No security protocol is complete without addressing human resources and technology internal controls, Equels said.
“A theft of the firm’s data or funds, or clients’ funds, may happen from within the firm or from an outside hack,” Equels said. “Law firms and solo practitioners should have a policy in place that requires background checks on potential employees and agents.”
Equels said the FDLE can perform a criminal background check, and many payroll service companies offer this service to their customers.
A “clean desk” policy also is a smart addition to a firm’s security protocol, Equels said, meaning that each evening every employee locks up all sensitive papers and turns computers off.
Graus said her computer consultants told her the malware on her system most likely came in the form of a benign email and captured her passwords as she logged in to her trust account, despite the presence of standard anti-virus software.
She was also told it would be cheaper to buy new computers than to try to scrub the infected machines. The bank’s security team said another way to minimize risk is to have one computer solely dedicated to online banking. That means not using that computer to send or receive emails or access the Internet for any purpose other than online banking.
“While it might seem expensive, I can tell you that one loss like the one I’m suffering puts it all in perspective,” she said.
About that $10,000
Graus said she contacted her local sheriff’s department about the theft, which put her in touch with the FBI.
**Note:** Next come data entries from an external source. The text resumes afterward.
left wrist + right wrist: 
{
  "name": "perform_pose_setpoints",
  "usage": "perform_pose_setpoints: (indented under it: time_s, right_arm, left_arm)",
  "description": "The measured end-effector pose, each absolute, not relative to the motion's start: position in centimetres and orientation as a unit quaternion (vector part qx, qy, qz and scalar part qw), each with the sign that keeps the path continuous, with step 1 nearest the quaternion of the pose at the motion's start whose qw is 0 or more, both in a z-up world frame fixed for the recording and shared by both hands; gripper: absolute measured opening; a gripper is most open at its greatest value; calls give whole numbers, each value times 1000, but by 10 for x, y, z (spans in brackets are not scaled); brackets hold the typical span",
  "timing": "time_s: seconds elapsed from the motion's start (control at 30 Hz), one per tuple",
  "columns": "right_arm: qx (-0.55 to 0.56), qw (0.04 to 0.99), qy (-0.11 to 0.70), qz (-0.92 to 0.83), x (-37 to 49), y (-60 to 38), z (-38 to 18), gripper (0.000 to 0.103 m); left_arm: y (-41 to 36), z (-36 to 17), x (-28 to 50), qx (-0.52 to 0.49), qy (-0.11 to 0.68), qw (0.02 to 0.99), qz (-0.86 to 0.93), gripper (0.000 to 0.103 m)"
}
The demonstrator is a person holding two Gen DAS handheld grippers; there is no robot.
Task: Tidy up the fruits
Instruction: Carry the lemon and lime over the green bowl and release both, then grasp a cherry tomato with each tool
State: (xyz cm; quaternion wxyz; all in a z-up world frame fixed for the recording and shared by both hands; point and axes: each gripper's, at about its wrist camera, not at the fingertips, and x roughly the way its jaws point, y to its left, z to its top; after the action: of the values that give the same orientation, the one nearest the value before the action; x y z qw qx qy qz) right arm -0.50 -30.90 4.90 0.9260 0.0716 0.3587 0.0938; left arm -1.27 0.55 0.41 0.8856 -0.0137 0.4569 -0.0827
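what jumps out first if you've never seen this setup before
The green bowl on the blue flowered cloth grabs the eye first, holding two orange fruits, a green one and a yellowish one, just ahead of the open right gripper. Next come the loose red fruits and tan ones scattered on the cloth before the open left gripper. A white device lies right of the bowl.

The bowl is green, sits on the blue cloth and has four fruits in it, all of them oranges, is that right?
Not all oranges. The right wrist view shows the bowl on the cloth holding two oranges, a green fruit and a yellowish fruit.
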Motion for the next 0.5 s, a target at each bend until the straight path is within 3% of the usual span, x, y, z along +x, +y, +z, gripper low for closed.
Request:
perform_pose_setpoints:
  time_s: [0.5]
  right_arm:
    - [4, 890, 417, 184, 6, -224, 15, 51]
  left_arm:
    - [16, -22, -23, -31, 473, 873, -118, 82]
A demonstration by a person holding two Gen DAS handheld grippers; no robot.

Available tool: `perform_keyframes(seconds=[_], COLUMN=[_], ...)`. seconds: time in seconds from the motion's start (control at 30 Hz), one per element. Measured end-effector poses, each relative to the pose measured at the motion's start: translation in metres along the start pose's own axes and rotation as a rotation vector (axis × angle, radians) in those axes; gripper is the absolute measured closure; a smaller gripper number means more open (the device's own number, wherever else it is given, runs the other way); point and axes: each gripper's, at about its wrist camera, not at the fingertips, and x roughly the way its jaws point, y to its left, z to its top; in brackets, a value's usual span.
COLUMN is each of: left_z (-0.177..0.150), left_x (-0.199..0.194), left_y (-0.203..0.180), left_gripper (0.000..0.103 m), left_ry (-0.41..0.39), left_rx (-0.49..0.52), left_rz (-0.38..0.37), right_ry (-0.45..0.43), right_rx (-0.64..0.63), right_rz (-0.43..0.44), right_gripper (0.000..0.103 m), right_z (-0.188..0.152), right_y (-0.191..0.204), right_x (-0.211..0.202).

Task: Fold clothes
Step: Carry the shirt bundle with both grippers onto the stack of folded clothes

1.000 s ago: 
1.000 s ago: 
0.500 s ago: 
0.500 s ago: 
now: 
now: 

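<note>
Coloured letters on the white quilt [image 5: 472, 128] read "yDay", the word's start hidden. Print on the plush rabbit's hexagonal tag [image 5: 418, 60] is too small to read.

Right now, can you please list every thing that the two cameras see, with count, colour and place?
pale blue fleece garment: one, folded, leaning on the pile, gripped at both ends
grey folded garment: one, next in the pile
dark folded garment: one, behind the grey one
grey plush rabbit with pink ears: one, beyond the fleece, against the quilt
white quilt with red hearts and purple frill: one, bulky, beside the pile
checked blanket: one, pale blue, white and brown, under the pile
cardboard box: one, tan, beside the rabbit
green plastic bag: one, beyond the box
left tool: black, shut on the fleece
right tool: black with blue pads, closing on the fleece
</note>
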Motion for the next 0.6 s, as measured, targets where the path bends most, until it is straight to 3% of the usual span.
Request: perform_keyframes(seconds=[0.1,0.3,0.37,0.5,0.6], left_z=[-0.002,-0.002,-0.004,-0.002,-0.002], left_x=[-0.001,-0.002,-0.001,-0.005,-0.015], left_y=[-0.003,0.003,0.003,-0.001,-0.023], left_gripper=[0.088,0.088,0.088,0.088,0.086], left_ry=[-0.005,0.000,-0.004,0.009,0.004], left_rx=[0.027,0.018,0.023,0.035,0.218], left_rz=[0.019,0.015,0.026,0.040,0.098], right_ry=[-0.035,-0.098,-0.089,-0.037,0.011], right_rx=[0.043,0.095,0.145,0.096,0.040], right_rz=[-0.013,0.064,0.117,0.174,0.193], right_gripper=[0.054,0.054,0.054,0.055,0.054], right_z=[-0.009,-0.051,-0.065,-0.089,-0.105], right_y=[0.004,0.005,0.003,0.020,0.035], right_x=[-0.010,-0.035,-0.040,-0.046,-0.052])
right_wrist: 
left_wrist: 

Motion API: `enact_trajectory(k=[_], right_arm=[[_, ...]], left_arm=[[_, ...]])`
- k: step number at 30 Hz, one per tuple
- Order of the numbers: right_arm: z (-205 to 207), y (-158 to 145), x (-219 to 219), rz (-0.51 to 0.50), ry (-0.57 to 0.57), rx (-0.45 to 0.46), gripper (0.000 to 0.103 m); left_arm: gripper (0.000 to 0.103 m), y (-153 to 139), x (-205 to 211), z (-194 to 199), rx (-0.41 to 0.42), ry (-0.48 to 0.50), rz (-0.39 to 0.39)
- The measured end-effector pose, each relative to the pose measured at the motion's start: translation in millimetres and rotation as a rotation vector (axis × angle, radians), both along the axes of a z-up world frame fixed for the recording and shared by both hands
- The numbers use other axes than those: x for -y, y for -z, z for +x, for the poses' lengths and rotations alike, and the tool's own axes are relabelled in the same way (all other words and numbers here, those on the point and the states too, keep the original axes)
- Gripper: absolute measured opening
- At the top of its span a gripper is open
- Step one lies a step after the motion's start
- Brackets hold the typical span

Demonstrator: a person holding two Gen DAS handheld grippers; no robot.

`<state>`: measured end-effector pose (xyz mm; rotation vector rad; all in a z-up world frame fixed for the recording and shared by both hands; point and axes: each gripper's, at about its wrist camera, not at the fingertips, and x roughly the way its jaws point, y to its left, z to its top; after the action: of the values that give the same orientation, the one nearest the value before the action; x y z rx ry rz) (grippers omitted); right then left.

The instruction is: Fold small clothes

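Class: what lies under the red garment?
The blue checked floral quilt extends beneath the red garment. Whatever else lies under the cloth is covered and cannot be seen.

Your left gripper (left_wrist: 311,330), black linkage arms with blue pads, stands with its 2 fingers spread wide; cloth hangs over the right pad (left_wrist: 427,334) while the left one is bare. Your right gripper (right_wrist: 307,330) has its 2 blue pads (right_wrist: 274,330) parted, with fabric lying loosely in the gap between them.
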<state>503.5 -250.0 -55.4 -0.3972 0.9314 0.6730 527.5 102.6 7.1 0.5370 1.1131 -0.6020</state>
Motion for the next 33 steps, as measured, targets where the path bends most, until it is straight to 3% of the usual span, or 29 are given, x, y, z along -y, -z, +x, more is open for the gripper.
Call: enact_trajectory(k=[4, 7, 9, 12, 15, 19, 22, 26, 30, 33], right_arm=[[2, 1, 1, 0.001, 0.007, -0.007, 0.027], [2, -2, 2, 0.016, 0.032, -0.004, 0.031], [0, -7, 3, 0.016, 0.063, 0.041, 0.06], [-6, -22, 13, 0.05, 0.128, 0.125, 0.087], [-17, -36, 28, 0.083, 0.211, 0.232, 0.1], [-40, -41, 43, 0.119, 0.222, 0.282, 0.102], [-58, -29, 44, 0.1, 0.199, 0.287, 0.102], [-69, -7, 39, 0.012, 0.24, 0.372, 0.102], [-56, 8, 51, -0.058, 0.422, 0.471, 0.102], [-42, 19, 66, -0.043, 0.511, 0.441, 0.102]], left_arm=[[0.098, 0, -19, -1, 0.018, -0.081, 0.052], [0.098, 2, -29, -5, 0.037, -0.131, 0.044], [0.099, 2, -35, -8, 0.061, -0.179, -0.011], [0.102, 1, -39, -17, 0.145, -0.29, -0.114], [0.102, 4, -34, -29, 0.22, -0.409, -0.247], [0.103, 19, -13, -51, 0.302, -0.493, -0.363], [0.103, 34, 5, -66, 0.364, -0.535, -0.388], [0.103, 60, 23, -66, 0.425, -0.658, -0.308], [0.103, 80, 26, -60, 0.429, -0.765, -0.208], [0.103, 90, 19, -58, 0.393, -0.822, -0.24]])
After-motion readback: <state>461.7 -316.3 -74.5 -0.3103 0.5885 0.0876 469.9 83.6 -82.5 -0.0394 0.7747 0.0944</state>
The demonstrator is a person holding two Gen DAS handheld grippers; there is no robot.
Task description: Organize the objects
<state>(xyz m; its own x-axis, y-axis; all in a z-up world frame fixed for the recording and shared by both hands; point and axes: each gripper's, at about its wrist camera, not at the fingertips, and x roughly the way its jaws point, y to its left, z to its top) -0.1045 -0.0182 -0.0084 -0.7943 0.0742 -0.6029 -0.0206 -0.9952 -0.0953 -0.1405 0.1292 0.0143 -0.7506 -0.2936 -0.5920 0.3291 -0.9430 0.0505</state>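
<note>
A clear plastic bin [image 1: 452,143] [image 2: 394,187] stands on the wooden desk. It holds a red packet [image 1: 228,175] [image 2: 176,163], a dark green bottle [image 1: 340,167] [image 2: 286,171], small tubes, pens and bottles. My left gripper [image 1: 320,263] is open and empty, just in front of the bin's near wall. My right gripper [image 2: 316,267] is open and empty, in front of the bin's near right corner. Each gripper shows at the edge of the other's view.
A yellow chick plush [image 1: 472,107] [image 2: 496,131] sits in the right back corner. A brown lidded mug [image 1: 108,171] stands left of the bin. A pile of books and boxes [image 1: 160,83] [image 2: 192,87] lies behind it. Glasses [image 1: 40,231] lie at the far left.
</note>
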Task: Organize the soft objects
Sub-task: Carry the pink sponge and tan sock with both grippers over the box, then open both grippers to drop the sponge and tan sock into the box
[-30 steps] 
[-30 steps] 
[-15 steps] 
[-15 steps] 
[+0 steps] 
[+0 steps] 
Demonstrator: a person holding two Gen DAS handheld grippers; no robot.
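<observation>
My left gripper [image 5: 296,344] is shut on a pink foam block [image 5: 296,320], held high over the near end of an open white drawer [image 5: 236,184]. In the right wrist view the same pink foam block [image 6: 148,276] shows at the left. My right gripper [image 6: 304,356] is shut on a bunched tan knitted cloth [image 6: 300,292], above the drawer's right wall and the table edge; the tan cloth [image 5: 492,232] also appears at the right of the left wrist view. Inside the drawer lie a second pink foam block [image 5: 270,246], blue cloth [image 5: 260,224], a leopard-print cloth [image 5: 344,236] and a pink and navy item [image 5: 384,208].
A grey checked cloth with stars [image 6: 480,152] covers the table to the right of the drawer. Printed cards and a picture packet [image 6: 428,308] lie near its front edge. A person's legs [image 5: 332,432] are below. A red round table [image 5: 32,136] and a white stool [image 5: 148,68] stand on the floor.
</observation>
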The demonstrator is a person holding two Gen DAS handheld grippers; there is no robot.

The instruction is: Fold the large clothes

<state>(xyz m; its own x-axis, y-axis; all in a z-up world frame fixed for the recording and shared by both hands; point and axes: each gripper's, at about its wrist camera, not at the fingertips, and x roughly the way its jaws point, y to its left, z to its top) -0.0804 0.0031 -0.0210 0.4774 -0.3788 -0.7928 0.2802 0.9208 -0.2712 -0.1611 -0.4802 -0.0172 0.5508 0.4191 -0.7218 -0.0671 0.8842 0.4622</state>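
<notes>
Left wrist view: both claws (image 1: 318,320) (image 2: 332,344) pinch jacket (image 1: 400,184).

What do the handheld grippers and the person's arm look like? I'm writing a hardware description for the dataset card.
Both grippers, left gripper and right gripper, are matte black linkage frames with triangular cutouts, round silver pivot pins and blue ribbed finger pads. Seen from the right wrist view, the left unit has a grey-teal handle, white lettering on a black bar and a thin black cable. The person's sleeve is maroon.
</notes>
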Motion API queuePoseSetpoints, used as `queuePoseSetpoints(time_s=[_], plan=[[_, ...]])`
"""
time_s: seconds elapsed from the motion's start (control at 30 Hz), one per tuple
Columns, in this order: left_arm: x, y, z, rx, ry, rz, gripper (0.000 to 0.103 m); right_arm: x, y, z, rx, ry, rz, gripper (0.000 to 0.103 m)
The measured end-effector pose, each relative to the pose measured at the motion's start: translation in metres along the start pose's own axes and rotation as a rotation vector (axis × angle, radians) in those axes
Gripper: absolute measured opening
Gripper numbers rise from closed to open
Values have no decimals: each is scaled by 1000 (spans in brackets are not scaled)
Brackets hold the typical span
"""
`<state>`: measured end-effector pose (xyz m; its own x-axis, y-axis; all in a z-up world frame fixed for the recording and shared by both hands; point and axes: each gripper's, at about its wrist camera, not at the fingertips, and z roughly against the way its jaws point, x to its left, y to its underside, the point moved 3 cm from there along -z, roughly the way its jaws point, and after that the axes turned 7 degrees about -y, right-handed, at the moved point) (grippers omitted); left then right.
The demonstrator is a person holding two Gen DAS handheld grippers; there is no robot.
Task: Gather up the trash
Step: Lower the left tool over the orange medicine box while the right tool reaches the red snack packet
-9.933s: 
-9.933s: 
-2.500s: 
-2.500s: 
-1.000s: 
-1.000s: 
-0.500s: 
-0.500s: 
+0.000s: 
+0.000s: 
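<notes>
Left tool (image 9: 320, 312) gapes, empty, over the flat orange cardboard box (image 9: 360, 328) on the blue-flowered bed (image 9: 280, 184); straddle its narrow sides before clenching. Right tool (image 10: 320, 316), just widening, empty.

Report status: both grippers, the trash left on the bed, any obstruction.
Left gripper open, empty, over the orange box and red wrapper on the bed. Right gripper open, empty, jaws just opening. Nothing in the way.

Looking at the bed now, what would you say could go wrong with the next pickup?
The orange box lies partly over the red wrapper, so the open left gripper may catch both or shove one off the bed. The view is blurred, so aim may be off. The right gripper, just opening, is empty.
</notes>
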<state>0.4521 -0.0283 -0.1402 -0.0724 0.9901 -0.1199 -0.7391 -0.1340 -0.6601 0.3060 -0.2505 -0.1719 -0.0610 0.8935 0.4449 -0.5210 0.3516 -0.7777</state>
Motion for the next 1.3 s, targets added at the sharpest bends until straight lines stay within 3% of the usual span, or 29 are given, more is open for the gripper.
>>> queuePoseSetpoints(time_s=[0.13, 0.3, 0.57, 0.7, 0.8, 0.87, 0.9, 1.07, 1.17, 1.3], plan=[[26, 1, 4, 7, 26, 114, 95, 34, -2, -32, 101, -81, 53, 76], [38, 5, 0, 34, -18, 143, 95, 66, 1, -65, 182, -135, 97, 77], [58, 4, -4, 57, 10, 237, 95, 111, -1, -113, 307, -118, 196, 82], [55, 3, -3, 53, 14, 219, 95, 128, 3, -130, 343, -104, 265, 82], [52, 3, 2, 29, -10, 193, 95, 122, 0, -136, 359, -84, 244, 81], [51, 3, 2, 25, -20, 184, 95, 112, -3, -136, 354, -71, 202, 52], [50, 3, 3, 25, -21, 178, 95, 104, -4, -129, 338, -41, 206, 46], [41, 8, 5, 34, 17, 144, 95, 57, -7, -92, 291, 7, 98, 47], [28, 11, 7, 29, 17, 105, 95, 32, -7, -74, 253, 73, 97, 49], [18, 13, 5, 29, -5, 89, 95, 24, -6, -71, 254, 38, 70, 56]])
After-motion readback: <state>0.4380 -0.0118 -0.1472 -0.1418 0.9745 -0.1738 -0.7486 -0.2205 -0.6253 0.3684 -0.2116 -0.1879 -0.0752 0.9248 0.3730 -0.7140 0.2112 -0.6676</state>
But, Graus said, the feds “gave her the runaround” because the pilfering wasn’t big enough to gain their interest, which she was told needed to reach a threshold of $70,000.
“If they had managed to steal the $400,000 that morning, that might have gotten their attention,” Graus said.
Superior Bank’s security team was able to track down a woman in Mississippi who facilitated the $10,000 transfer to Ukraine. She runs a business that acts as an online money manager. She receives transfers, takes out a fee, and then wires the money on. The woman claims she did not know it was not a legitimate transaction, Graus said.
The Mississippi Attorney General’s Office tried to talk Graus out of prosecuting the woman, saying she too was probably duped, and, in any case, didn’t have the money anymore. The best Graus could hope for was something like $20 a month in restitution.
“I told them I frankly don’t care,” Graus said. “Whether they were duped or not, I can’t believe they are that stupid. And if they are that stupid, then there ought to be some example made of people so they stop being so stupid.”
Graus said lawyers are great targets for these types of scams because they do hold large sums of money for clients. Johnson agrees, saying crooks intent on pilfering online accounts act fast.
“They don’t take $10 a day for 1,000 days,” Johnson said. “They take all the money at once.”
Graus said she was blindsided because she didn’t realize the dangers involved in online banking.
“I thought with all the bank levels of security it was a perfectly reasonable way to maintain my trust account,” Graus said.
“I no longer believe that. Now, whether I keep my operating accounts where I can see them online is one thing, but my trust accounts will never be online again.”